Faces of St. Louis Banking: Local Vs. National Banks

Photo courtesy of Commerce Bank

At first glance, it isn’t really clear what the differences are between a credit union, a locally owned and operated bank, and a local branch of a national or regional bank. All are places where you can open a savings account or get a loan. The differences may be subtle, but not inconsequential to the consumer.

Credit unions are non-profit financial cooperatives owned and governed by members who share a common bond, such as belonging to the same business or organization or living in the same geographical area. Credit unions accept deposits from members and use them to make short-term loans. Deposits are regarded as purchases of ‘shares,’ and all earnings are paid out as dividends to members. For that reason, a credit union can pay higher interest on deposits and charge less on loans.

Banks, on the other hand, are community, regional or national for-profit business corporations, owned by private investors and governed by a board of directors chosen by stockholders. Any profit earned by a bank goes directly to its stockholders.

Some banks try to be all things to all people; others specialize. “Our name says it all,” says Mike Flavin, president of The Business Bank of St. Louis. “We’re not a consumer bank, where anyone can get a car loan or a credit card. We focus on small- to medium-sized businesses and the owners of those businesses.”

Established in 2002, the Business Bank has a single location in Clayton. “Unlike consumer banks that want to be wherever their clients are, we don’t need multiple branches all over St. Louis,” he says. “We deliver our services through technology, including remote-deposit software.”

But there’s nothing remote about their level of service, Flavin says. “The Business Bank is about relationships, not transactions. If you’re a manufacturer and want to own your own building, you need a line of credit, a building loan and deposit services. That’s what we’re here for. We’re dedicated to helping businesses reach their goals by offering products and services that meet their needs, not selling them the product of the month.”

Being relatively small and locally owned has other advantages, he notes. “It allows us to understand the ins and outs of the local business community and the nuances of the marketplace,” Flavin says. “For example, a lot of our clients are commercial contractors. We understand the industry, we know the players, and we have ideas that can help them out.”

Southwest Bank, with 17 branches throughout St. Louis City and County, St. Charles County, Arnold, Mo., and Belleville, Ill., has operated in St. Louis since 1920. It was locally owned and operated until seven years ago, when it became an affiliate of Marshall & Ilsley Corp., a multi-state financial services company based in Milwaukee, Wis. “But we’re still a Missouri state charter bank with local board members, so everything is run from St. Louis,” says Andrew Baur, the bank’s president.

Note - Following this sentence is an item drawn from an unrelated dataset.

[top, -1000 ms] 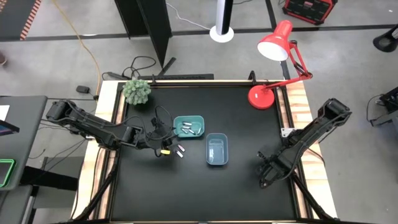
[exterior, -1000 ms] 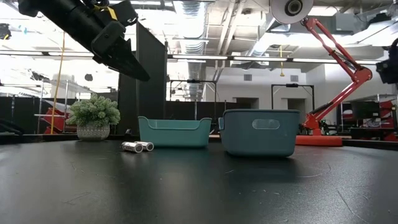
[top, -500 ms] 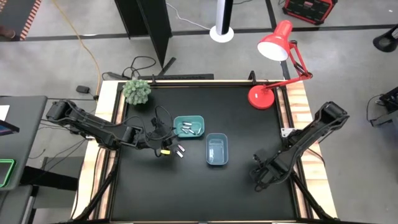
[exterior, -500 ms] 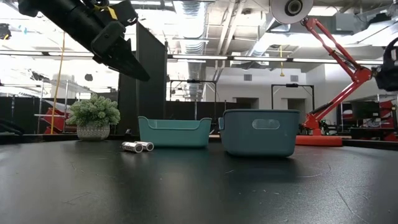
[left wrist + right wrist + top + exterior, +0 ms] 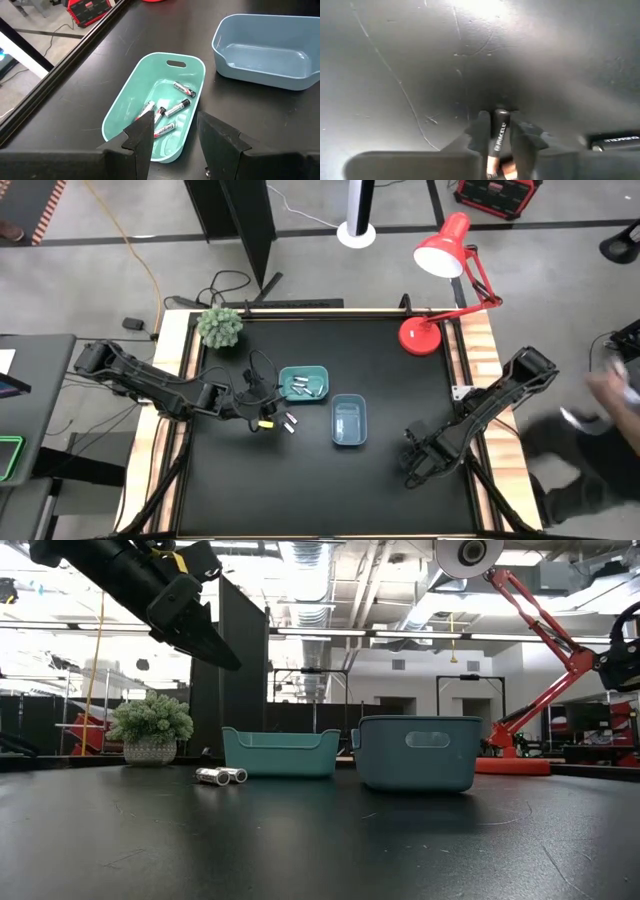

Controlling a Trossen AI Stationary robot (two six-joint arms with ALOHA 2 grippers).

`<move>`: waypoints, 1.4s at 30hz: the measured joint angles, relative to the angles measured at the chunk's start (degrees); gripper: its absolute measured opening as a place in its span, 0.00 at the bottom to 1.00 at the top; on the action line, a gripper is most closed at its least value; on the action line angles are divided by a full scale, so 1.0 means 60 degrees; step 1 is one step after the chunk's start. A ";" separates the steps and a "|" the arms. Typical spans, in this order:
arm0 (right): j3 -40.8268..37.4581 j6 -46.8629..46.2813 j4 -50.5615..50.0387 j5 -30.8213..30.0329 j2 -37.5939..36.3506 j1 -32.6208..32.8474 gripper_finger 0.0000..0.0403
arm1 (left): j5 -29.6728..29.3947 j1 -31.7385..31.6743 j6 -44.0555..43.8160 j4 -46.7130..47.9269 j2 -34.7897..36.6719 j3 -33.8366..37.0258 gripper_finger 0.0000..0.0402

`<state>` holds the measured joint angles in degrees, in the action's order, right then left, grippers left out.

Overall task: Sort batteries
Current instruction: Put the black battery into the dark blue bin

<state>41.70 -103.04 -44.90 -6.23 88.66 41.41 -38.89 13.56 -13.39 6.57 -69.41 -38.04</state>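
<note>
Right wrist view | right gripper [image 5: 500,137] now narrowed on 1 battery [image 5: 498,131] between its fingers, table [image 5: 395,60] just beyond | grasp judged made; left gripper [image 5: 172,137] held apart, empty, above teal tray [image 5: 120,120]

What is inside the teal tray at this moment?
The teal tray holds four batteries lying loose on its floor. The left gripper hangs open above the tray's near end and covers part of that end, so more could lie there.
</note>
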 joint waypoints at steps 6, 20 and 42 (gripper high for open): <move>0.0006 0.0117 -0.0003 0.0012 0.0000 -0.0059 0.08 | 0.0000 0.0000 0.0004 0.0000 0.0000 0.0000 0.36; 0.0629 0.2011 -0.0629 -0.1311 0.0073 -0.0703 0.04 | 0.0000 0.0000 0.0007 -0.0004 0.0000 0.0000 0.36; 0.3354 1.0414 0.1643 -0.4675 0.0040 -0.2753 0.04 | 0.0000 0.0004 -0.0022 0.0000 0.0000 0.0000 0.36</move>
<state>61.82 -40.56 -35.03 -34.27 88.90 24.89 -38.89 13.58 -13.52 6.57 -69.41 -38.04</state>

Southwest offers services in four areas: personal banking, small business, commercial and industrial, and wealth management. “People tend to over-generalize about credit unions and small banks versus larger banks…you know, small banks are more personal, big banks have deeper pockets and offer more products,” Baur says. “Our goal at Southwest is to offer the same breadth of products and services that a large, nationally or regionally owned bank enjoys, while also providing the high level of personalized service you get at a community bank. It’s a clear win for the consumer, who gets the best of both. We like our niche, people expect great service from us, and we want to keep it that way as we grow.”

Commerce Bank, a Missouri-based company with headquarters here and in Kansas City, arrived in St. Louis 40 years ago. “Today, we have 58 branches and 100 ATMs in St. Louis, and a total of 360 locations in Missouri, Kansas, Illinois, Oklahoma and Colorado,” says Sue Hutchins, executive vice president and director of retail administration in St. Louis.

Hutchins describes Commerce as a regional bank with a strong local focus. “In fact, we call ourselves a super-community bank, because we offer a sophisticated array of financial services and products for individuals, businesses and investors, just like the nationally owned banks,” she says. One of the major benefits of being a larger bank is having the ability and technology to deliver services that smaller banks can’t. “Our online banking services are among the best, and our ATM network is state of the art,” she notes. “We were one of the first banks in the country to offer image-enabled ATMs, which verify deposits at the time of transaction.”

But those high-tech products are delivered with high-quality personal service, she adds. “All of our branches are locally managed, and Commerce Bancshares CEO David Kemper and his family live right here in St. Louis,” Hutchins says. “He’s the fifth generation of Kempers to manage the business; he understands the market and has a strong presence in the community.”

Local management means hands-on service, she explains. “When you come in to do business with Commerce, all of the decision-makers are right here,” she says. “One thing you’ll never get from us is a ‘we’ll call corporate and get back to you’ attitude.”